**AIM OF THE EXERCISE**
Each entry must be copied exactly, without omission.

##### DATA FOR THIS EXERCISE

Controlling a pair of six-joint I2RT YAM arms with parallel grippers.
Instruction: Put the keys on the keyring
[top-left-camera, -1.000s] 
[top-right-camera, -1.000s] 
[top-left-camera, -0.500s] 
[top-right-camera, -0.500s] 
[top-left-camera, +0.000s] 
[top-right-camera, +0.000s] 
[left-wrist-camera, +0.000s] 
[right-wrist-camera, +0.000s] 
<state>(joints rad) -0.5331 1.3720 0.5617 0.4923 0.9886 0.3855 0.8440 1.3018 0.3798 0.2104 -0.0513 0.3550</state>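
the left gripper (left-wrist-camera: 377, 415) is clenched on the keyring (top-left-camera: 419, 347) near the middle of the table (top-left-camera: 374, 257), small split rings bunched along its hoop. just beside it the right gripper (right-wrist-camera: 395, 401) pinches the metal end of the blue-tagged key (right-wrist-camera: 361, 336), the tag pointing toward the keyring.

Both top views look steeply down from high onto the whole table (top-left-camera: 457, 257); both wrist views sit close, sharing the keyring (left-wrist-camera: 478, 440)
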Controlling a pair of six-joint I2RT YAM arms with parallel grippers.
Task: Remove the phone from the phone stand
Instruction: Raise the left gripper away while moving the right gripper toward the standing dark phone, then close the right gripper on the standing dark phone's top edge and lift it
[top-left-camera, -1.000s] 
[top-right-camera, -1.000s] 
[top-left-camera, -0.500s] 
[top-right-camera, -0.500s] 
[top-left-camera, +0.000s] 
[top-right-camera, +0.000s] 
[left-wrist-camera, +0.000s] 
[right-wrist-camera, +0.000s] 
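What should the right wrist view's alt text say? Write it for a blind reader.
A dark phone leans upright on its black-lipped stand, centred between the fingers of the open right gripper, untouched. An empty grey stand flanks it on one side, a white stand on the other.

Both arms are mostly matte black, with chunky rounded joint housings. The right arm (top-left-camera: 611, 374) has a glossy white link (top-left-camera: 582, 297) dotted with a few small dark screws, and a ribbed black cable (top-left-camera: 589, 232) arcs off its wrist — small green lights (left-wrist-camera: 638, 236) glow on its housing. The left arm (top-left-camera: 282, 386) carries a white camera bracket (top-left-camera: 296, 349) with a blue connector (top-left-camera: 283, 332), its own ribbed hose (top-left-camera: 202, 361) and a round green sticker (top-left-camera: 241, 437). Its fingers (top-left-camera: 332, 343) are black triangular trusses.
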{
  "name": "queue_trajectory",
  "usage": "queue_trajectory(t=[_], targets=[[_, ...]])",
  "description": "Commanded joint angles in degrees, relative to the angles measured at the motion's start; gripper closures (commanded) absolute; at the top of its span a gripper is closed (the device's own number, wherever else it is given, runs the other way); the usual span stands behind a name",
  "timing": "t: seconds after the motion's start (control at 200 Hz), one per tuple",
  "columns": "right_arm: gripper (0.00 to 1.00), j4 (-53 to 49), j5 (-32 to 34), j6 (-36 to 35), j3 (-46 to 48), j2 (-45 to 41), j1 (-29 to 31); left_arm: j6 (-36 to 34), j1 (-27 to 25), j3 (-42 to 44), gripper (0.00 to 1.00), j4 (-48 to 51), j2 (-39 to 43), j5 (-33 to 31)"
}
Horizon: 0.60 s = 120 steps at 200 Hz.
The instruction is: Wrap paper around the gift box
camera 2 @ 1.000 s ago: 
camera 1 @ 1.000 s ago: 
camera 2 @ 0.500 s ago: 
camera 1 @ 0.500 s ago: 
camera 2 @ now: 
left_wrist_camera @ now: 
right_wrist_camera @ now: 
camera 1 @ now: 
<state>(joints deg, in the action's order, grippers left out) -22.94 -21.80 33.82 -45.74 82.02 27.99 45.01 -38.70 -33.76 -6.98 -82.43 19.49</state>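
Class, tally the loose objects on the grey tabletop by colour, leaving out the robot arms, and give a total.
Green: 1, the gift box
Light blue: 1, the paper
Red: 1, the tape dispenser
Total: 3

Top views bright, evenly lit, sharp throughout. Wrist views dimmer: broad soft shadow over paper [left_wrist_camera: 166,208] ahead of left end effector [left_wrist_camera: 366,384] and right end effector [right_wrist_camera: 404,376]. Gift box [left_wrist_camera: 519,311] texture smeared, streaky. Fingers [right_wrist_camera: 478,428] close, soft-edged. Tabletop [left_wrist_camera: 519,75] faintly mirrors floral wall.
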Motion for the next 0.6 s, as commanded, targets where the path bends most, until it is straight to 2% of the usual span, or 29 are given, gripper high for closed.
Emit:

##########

**FINISHED EXERCISE**
Controlling a pair of six-joint I2RT YAM arms with parallel grippers.
Instruction: Put the keys on the keyring
[top-left-camera, -1.000s] 
[top-right-camera, -1.000s] 
[top-left-camera, -0.500s] 
[top-right-camera, -0.500s] 
[top-left-camera, +0.000s] 
[top-right-camera, +0.000s] 
[left-wrist-camera, +0.000s] 
[right-wrist-camera, +0.000s] 
<state>(joints rad) -0.5331 1.3720 0.5617 0.4923 0.9886 0.3855 0.8440 1.3018 0.3798 0.2104 -0.0513 0.3550</state>
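the left gripper (left-wrist-camera: 377, 415) is clenched on the keyring (top-left-camera: 419, 347) near the middle of the table (top-left-camera: 374, 257), small split rings bunched along its hoop. just beside it the right gripper (right-wrist-camera: 395, 401) pinches the metal end of the blue-tagged key (right-wrist-camera: 361, 336), the tag pointing toward the keyring.

Both top views look steeply down from high onto the whole table (top-left-camera: 457, 257); both wrist views sit close, sharing the keyring (left-wrist-camera: 478, 440)
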Controlling a pair of six-joint I2RT YAM arms with parallel grippers.
Task: Remove the phone from the phone stand
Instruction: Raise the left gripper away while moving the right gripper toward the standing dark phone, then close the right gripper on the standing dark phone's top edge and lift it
[top-left-camera, -1.000s] 
[top-right-camera, -1.000s] 
[top-left-camera, -0.500s] 
[top-right-camera, -0.500s] 
[top-left-camera, +0.000s] 
[top-right-camera, +0.000s] 
[left-wrist-camera, +0.000s] 
[right-wrist-camera, +0.000s] 
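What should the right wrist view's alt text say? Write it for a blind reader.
A dark phone leans upright on its black-lipped stand, centred between the fingers of the open right gripper, untouched. An empty grey stand flanks it on one side, a white stand on the other.

Both arms are mostly matte black, with chunky rounded joint housings. The right arm (top-left-camera: 611, 374) has a glossy white link (top-left-camera: 582, 297) dotted with a few small dark screws, and a ribbed black cable (top-left-camera: 589, 232) arcs off its wrist — small green lights (left-wrist-camera: 638, 236) glow on its housing. The left arm (top-left-camera: 282, 386) carries a white camera bracket (top-left-camera: 296, 349) with a blue connector (top-left-camera: 283, 332), its own ribbed hose (top-left-camera: 202, 361) and a round green sticker (top-left-camera: 241, 437). Its fingers (top-left-camera: 332, 343) are black triangular trusses.
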{
  "name": "queue_trajectory",
  "usage": "queue_trajectory(t=[_], targets=[[_, ...]])",
  "description": "Commanded joint angles in degrees, relative to the angles measured at the motion's start; gripper closures (commanded) absolute; at the top of its span a gripper is closed (the device's own number, wherever else it is given, runs the other way); the usual span stands behind a name",
  "timing": "t: seconds after the motion's start (control at 200 Hz), one per tuple",
  "columns": "right_arm: gripper (0.00 to 1.00), j4 (-53 to 49), j5 (-32 to 34), j6 (-36 to 35), j3 (-46 to 48), j2 (-45 to 41), j1 (-29 to 31); left_arm: j6 (-36 to 34), j1 (-27 to 25), j3 (-42 to 44), gripper (0.00 to 1.00), j4 (-48 to 51), j2 (-39 to 43), j5 (-33 to 31)"
}
Horizon: 0.60 s = 120 steps at 200 Hz.
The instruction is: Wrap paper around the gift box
camera 2 @ 1.000 s ago: 
camera 1 @ 1.000 s ago: 
camera 2 @ 0.500 s ago: 
camera 1 @ 0.500 s ago: 
camera 2 @ now: 
left_wrist_camera @ now: 
right_wrist_camera @ now: 
camera 1 @ now: 
<state>(joints deg, in the action's order, grippers left out) -22.94 -21.80 33.82 -45.74 82.02 27.99 45.01 -38.70 -33.76 -6.98 -82.43 19.49</state>
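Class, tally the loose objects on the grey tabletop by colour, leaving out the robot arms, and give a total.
Green: 1, the gift box
Light blue: 1, the paper
Red: 1, the tape dispenser
Total: 3

Top views bright, evenly lit, sharp throughout. Wrist views dimmer: broad soft shadow over paper [left_wrist_camera: 166,208] ahead of left end effector [left_wrist_camera: 366,384] and right end effector [right_wrist_camera: 404,376]. Gift box [left_wrist_camera: 519,311] texture smeared, streaky. Fingers [right_wrist_camera: 478,428] close, soft-edged. Tabletop [left_wrist_camera: 519,75] faintly mirrors floral wall.
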Motion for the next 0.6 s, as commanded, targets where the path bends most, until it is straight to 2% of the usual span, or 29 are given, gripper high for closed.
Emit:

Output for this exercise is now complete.